> _Task directions_:
Lines in the listing below that contain the string "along" are to be found and copied.

#### Given data

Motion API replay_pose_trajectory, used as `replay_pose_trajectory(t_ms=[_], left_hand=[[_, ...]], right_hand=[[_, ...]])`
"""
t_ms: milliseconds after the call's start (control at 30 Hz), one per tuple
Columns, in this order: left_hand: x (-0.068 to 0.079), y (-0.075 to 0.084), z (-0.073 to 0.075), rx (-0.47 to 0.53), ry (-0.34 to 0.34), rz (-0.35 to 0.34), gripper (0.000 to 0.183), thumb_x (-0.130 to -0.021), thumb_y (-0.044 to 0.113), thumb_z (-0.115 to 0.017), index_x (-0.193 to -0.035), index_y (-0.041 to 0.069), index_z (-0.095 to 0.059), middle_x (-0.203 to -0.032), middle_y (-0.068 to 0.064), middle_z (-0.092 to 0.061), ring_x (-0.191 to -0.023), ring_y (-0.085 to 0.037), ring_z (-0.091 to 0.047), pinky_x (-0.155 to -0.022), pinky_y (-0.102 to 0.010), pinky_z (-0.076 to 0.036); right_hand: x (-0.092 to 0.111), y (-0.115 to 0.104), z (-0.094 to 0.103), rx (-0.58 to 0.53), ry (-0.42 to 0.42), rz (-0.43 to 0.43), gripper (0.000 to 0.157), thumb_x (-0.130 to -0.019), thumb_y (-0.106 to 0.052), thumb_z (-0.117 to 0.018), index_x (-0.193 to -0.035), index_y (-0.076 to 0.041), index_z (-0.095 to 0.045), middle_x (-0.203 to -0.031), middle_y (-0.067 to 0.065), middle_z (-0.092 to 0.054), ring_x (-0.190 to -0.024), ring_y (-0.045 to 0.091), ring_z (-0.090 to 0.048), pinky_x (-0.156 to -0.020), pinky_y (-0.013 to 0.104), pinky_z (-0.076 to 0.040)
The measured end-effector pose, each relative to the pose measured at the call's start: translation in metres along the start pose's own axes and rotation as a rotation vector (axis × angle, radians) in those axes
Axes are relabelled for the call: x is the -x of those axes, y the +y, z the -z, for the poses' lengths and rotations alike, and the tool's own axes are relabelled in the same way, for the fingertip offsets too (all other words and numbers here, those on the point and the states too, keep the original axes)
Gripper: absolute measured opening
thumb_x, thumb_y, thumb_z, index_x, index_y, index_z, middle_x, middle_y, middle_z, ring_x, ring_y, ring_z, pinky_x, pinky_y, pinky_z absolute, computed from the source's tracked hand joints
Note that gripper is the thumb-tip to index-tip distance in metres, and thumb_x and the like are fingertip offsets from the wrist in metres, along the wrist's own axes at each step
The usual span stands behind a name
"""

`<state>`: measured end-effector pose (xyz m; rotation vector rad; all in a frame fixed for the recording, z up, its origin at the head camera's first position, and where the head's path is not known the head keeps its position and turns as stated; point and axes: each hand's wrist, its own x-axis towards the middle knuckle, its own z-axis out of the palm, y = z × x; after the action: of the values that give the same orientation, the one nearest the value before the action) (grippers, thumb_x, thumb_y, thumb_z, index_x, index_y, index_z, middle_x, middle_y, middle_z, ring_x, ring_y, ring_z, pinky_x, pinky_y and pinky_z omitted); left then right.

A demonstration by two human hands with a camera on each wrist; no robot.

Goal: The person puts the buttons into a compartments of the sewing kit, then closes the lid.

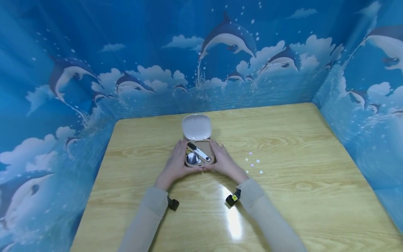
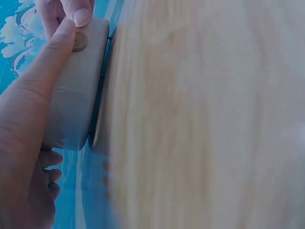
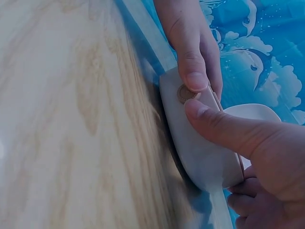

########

> _The completed task_:
The measured end-effector pose, each relative to the pose measured at the call's start: translation in metres along the start pose's own axes and rotation as a rotation vector (axis × angle, radians) in those axes
Note that gripper is the thumb-tip to index-tip distance in metres, and thumb_x and the like are fingertip offsets from the wrist in metres, along the wrist's own axes at each step

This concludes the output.